This discussion has been locked.
You can no longer post new replies to this discussion. If you have a question you can start a new discussion

HELP - Reporting no longer working

I'm hoping for some community help! 

I recently transferred my configuration to new(er) hardware and in terms of performance/traffic it's running as expected. This was a clean install of 9.503-4 and my config was imported successfully during the initial wizard. The problem I'm having is that with the exception of my Log Files (todays and archived) I'm getting no reporting. Even the Dashboard Threat Status shows all zeros. The Log Partition Status shows all zeros, and only the 'Hardware' and 'Network Usage' pages show anything in graphs. I've also noticed that I'm no longer getting Executive reports although I do get other alert emails so I know my SMTP settings are correct. I tried to generate an ad hoc Executive Report on my gateway and it just spun without ever completing. 

All of these pretty graphs and things worked on my old platform running the exact same code (though it wasn't a clean install... it was upgraded over time). I've tried rebooting but I'm not sure what else to do, other than possibly rush to install 9.504 but this doesn't seem to be a systemic issue with 9.503. The best matches for similar community posts were from 10+ years ago.

I will say FWIW that I am using remote syslog as well which is working correctly, and that isn't something that was added with this new install. The data is all there, it just doesn't seem to be getting parsed and presented properly. It feels like some sort of DB issue but I have no idea on how to go about troubleshooting/fixing that. I've tried the simple reboot to no avail.

Suggestions?



This thread was automatically locked due to age.
Parents
  • If you have SSH access you can try to rebuild the postgres, this will loose any data in there (but this maybe not odds in your case)

     

    /etc/init.d/postgresql92 rebuild

     

    Thanks

    Thanks, Duncan

  • Hmm, I wonder if you're on to something....

     

     

    Thoughts on next steps? I really appreciate the help.

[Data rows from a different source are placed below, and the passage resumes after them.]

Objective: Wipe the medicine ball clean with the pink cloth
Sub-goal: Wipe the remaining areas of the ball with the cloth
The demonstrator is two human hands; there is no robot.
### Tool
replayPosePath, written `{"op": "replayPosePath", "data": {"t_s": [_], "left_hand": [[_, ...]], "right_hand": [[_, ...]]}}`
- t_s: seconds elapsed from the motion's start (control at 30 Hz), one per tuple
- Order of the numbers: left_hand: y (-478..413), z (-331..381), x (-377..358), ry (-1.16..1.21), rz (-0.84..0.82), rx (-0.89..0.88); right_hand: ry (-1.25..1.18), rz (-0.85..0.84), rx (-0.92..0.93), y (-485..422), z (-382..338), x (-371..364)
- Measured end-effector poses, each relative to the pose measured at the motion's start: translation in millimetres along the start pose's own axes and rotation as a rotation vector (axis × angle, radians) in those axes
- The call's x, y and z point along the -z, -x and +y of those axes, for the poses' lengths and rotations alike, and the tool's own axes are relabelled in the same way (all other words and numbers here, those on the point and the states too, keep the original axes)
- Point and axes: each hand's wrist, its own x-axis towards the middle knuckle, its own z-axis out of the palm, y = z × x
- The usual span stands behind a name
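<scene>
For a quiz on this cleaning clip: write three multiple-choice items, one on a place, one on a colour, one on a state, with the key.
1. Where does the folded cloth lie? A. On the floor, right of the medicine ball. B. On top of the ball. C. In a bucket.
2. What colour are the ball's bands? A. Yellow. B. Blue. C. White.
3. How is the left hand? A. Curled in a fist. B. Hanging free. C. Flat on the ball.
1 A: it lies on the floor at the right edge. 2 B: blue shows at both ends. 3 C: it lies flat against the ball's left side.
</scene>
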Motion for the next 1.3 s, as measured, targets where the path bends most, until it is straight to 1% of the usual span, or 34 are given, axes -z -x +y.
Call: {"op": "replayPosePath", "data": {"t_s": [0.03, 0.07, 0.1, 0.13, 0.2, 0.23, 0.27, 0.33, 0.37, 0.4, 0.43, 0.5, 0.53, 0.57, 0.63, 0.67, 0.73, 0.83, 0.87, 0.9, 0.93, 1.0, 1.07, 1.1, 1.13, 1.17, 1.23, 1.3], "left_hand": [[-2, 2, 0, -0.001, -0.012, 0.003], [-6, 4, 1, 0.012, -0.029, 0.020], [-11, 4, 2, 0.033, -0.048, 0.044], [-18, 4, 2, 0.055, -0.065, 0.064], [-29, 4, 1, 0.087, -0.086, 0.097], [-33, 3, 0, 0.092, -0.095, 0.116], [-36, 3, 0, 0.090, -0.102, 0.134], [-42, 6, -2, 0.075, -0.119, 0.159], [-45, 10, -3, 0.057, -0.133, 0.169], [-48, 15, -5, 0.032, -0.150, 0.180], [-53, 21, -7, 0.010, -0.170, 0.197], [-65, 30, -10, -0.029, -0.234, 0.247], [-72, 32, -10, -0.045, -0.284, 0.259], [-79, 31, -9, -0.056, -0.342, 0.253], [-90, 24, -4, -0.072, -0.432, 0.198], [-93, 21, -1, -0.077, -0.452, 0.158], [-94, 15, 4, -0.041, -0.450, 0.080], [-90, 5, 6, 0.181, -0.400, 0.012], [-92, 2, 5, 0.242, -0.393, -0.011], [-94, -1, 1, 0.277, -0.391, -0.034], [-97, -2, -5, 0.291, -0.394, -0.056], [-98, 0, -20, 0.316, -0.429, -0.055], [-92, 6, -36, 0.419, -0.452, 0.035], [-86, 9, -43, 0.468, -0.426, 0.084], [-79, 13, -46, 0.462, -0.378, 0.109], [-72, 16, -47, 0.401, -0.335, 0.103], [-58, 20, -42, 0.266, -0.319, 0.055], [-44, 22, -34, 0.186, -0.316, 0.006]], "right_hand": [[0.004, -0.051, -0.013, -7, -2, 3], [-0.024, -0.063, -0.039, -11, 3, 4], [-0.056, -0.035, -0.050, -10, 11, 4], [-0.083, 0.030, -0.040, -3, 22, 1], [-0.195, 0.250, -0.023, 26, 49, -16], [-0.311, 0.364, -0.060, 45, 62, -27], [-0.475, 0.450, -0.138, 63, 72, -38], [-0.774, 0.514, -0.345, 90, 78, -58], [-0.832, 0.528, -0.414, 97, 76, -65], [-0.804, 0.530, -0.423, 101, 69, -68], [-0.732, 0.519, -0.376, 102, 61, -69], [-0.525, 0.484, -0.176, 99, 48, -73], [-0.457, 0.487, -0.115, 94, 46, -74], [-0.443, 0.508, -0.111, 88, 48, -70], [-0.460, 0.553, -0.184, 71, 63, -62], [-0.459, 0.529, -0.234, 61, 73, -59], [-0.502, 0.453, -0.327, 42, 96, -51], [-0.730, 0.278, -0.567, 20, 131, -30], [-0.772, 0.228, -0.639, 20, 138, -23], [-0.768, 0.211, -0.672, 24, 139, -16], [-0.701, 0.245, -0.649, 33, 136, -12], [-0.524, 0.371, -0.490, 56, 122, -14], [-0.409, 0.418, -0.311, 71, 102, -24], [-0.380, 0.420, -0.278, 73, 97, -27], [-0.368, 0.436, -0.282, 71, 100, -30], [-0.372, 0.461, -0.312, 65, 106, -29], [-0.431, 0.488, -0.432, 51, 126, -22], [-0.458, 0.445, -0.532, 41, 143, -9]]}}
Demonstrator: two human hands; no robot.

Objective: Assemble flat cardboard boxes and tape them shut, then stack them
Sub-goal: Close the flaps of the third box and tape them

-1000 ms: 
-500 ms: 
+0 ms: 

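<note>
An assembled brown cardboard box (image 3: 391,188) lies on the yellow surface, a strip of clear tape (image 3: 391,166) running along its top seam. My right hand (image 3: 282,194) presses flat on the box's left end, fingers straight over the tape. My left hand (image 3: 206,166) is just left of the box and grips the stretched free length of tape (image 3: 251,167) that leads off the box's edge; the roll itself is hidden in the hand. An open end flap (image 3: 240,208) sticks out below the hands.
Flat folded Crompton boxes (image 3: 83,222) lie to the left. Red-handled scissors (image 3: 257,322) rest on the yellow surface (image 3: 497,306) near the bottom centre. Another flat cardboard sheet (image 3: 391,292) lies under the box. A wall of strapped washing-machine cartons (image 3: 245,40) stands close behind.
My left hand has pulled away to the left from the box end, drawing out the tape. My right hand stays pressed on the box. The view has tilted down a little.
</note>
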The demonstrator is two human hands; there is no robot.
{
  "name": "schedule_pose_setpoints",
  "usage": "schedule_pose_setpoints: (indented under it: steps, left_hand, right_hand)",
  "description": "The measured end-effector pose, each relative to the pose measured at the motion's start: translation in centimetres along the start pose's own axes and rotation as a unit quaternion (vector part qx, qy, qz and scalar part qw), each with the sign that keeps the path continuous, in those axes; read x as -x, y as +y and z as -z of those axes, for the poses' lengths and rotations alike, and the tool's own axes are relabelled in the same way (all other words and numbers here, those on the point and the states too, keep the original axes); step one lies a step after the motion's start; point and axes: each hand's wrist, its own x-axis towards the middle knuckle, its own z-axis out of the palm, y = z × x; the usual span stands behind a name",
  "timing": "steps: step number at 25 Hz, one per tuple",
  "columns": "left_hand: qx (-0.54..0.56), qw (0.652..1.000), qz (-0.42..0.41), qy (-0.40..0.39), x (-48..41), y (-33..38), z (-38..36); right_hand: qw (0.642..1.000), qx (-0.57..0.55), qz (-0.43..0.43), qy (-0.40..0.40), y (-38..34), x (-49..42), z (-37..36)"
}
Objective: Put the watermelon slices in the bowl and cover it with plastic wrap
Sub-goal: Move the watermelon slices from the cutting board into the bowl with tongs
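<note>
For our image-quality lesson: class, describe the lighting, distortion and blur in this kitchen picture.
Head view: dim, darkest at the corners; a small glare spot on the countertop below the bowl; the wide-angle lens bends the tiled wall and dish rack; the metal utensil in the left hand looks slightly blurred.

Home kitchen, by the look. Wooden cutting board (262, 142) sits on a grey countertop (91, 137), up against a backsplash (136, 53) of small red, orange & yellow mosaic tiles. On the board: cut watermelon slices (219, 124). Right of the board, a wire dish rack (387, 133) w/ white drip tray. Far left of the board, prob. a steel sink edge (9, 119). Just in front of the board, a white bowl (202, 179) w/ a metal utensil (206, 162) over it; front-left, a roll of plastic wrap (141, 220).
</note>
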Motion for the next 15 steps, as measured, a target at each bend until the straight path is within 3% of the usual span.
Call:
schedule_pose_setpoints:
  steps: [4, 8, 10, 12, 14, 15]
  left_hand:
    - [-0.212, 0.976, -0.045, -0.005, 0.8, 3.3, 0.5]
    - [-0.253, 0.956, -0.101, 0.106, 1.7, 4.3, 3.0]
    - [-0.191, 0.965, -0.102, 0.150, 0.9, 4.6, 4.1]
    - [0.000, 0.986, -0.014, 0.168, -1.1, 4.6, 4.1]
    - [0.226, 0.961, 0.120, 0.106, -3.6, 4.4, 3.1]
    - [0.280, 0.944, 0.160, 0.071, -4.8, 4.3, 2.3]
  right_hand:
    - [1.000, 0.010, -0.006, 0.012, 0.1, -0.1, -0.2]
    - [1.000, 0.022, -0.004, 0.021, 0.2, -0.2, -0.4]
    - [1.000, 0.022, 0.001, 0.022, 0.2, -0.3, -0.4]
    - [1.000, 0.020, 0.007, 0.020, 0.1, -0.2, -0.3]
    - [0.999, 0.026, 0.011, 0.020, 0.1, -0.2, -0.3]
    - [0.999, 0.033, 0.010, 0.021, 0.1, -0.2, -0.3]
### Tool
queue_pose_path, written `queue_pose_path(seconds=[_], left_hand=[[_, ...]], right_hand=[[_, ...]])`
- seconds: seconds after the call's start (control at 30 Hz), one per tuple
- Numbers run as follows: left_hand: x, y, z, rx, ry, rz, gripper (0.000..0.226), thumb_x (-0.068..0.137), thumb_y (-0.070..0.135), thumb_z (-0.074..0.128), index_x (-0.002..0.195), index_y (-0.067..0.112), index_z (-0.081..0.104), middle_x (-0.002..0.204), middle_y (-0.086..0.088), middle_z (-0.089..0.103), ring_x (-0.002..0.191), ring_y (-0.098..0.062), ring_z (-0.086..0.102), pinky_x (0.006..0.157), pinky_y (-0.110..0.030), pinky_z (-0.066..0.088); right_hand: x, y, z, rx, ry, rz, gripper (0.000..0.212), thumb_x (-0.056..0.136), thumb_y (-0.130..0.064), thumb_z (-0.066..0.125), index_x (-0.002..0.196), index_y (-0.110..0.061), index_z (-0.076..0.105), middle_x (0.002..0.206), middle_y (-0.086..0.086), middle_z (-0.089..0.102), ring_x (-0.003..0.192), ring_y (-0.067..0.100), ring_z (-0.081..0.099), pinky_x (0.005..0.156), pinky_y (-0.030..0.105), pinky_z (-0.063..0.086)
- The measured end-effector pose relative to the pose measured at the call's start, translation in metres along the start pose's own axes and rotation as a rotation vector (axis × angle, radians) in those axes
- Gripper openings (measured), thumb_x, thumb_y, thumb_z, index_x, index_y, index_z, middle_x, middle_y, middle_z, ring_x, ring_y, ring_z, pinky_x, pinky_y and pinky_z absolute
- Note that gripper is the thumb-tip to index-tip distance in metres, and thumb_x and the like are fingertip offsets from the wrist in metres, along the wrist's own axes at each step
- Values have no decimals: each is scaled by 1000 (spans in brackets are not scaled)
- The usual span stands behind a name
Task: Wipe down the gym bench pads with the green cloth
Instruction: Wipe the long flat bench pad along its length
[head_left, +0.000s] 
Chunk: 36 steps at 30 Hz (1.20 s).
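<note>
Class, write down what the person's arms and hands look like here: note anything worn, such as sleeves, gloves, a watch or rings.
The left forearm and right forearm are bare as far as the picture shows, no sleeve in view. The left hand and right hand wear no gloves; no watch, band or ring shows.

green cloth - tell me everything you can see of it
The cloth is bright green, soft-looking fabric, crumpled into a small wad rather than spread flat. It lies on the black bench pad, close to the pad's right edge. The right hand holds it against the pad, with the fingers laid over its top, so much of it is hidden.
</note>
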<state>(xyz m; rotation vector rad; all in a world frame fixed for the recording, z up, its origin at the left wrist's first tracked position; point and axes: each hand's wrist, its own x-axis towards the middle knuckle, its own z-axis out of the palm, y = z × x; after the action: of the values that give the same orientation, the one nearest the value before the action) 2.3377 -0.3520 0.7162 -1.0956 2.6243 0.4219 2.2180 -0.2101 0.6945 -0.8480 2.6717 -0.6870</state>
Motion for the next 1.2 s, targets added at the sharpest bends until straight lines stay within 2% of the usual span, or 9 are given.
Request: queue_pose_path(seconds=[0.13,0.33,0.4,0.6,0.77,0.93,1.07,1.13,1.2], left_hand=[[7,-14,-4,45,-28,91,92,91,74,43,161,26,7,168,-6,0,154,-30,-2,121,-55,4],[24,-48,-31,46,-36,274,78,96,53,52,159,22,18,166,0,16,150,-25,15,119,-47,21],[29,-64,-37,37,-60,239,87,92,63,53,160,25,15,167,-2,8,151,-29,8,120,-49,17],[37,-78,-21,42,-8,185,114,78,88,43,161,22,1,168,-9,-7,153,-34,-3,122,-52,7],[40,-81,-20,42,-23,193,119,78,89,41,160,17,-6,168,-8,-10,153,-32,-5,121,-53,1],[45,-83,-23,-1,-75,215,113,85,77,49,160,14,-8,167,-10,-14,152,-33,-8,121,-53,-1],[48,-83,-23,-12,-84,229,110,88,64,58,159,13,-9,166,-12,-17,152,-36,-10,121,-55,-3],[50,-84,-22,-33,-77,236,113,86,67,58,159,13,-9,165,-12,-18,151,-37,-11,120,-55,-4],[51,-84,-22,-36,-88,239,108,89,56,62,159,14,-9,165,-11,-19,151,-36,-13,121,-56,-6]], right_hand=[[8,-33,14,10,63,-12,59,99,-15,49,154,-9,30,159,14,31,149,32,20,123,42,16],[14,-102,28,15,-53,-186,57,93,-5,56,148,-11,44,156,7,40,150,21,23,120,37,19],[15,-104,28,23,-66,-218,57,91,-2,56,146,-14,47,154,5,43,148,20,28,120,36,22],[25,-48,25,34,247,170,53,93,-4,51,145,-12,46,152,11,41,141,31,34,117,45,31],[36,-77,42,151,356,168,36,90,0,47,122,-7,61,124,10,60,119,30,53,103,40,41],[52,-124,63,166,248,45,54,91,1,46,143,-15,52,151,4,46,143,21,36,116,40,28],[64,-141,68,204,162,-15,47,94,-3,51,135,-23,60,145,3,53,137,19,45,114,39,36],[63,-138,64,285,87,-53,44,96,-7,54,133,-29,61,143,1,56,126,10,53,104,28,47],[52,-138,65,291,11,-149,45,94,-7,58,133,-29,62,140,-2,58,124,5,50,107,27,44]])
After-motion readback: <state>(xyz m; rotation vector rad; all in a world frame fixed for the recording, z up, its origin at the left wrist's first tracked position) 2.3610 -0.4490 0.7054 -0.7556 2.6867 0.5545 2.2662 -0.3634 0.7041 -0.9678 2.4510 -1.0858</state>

  • You could try to manually re start it :

    /etc/init.d/postgresql92 restart

    However this may not work for you.

    run top from command line if its running it should show in top processes.

    Eg one of mine looks like this :-

    30180 root 20 0 86480 80m 2304 R 86 0.2 148:25.80 ad-sync.plx
    9735 postgres 20 0 1610m 405m 400m R 81 1.0 19:00.22 postgres
    56601 httpprox 20 0 2447m 2.0g 12m S 59 5.0 789:15.15 httpproxy
    31396 root 20 0 627m 529m 9248 S 21 1.3 1995:36 cssd
    4473 root 15 -5 53548 48m 536 S 13 0.1 1807:32 conntrackd
    36281 root 20 0 0 0 0 Z 12 0.0 0:00.35 confd.plx 

    Thanks, Duncan

  • Thanks again Duncan for lending a hand...

    #####:/home/login # /etc/init.d/postgresql92 restart
    :: Restarting PostgreSQLpg_ctl: PID file "/var/storage/pgsql92/data/postmaster.pid" does not exist
    Is server running?
    starting server anyway
    pg_ctl: could not read file "/var/storage/pgsql92/data/postmaster.opts"
    failed

    And not surprisingly, top did not show postgres at all. Is this repairable or am I looking at a rebuild? As stated though, this build is fresh to 9.503 and is literally only a couple weeks old so I don't see how it's had much time to 'corrupt' or something. Would jumping the line to install 9.504 potentially help fix up whatever issue exists? I did verify that neither file noted above exists, can I do something to have them reinitialized/created/copied from someone/somewhere else?

  • Is this part of a HA pair or a standalone ?

    Thanks, Duncan

  • It's standalone... a pretty basic setup. Home use license running on a ProLiant DL380 G6.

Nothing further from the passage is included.